Sunday, March 22, 2009

Keeping in Touch with the Academic Pooh-bahs



Dr. J. Bernard Machen

Office of the President

University of Florida

226 Tigert Hall

PO Box 11350

Gainesville, FL 33611

3/21/2009


Dear Dr. Machen:


Dr. James Hamilton got his Ph.D. at the University of Florida.


That he did I find disturbing. Such persons’ extracting Ph.D.s from Florida’s flagship university does not reflect the care the university should show in awarding this highest academic degree.


When Dr. Hamilton acted assistant superintendent at the Hillsborough County School Board, his email revealed that he did not know the difference between “your” and “you’re.” A piece of his writing instructing new board members on how to conduct themselves featured slapdash grammar and punctuation, lack of structure, and entire absence of rhetorical felicity. These deficiencies do not assure that his writing comes up to that the University of Florida should accept in its doctoral recipients.


Citizens have a right and a duty to question this situation.


Dr. Clayton Wilcox, who just departed Pinellas County School system as superintendent, got the Pinellas job soon after completing his doctorate at NOVA. Dr. Wilcox apparently didn’t know how bad his thesis was and gave a copy to a St. Petersburg Times reporter who passed it on to me. It was so ill done that I wrote the NOVA president and inquired how NOVA could award a doctorate for such slovenly work.

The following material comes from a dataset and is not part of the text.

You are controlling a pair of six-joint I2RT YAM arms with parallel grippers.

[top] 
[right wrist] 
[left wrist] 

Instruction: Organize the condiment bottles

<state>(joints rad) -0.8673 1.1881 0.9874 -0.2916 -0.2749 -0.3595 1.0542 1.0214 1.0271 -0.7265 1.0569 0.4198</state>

The NOVA president didn’t answer me of course. You can view my corrections of Dr. Wilcox’s NOVA thesis here: http://www.blogger.com/post-edit.g?blogID=6520837584997793196&postID=1354884959835335138.


I believe a forensics of Dr. Hamilton’s unassisted writing would show a marked difference compared to that of the thesis that he submitted for his University-of-Florida doctorate. I believe that he bought and paid for that thesis. The committee that did not detect the fraud was asleep at the switch or, worse, on the take.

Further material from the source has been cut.